Under his artist name Big Voice Jack Jr, Sibusiso Lerole is the most well-known player of the penny whistle – apart from his father, Big Voice Jack. His father was also his only teacher, and he has performed alongside him from an early age onwards at a multitude of events, including in the 2000 anti-Apartheid film Amandla by the American director Lee Hirsch. The MIAGI founder Robert Brookes invited him to appear with orchestra musicians in the children’s TV show Blue Couch. Big Voice Jack Jr. mixes Kwela Music with jazz, Hip Hop and classical sounds. In 2010 he also performed at the final ceremony of the Football World Cup in South Africa.

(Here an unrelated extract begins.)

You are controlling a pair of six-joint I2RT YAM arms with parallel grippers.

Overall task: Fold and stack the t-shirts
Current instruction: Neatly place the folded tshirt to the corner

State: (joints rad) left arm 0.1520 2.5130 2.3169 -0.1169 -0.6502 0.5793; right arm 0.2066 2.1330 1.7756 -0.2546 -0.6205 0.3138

Viwe Mkizwana began playing the double bass at the age of 17. In 2008 he enrolled at the Thwande University of Technology, from which he graduated with a diploma in jazz and popular music. Later he also acquired a Bachelor’s degree from the University of Pretoria. After many years as the principal bass player of the MIAGI Orchestra, Mkizwana regularly performs with the Johannesburg Philharmonic Orchestra, the KwaZulu Natal Philharmonic Orchestra and the Gauteng Philharmonic Orchestra. He has performed with numerous prominent South African jazz musicians. Mkizwana currently teaches double bass at the Pretoria High School for Girls and at the UNISA Music Foundation.
Musawenkosi Mdluli received his first piano lessons at the age of nine, playing for his local church community. He later gathered further experience at South Africa’s most important jazz festivals. Mdluli currently studies at the Tshwane University of Technology, which is one of the largest educational institutions in South Africa with six different campuses. As part of his activities on behalf of the MIAGI Orchestra, Mdluli has also given workshops on South African jazz.
6:30 pm “Why jazz and classical music meet so rarely”
In cooperation with the Max Planck Society at the Werner-Otto-Saal
Accompanied by the pianists Felicitas Eickelberg (classical interpretation) and Julia Kadel (improvisation)
Free admission with concert ticket.
Speaker: PD Dr. Daniela Sammler, Max Planck Institute for Cognition and Neurosciences, Leipzig
Moderator: Anne Kussmaul
The language of this event is German
PROGRAMME
This year, jazz legend Nils Landgren meets musicians of the MIAGI Youth Orchestra from South Africa. For the sixth time, he brings young musicians to Berlin to rock the Konzerthaus with them. Join us for the grooving rhythms of this mix of jazz, African folklore and classics! We guarantee there won’t be a foot in the house that’s not tapping along…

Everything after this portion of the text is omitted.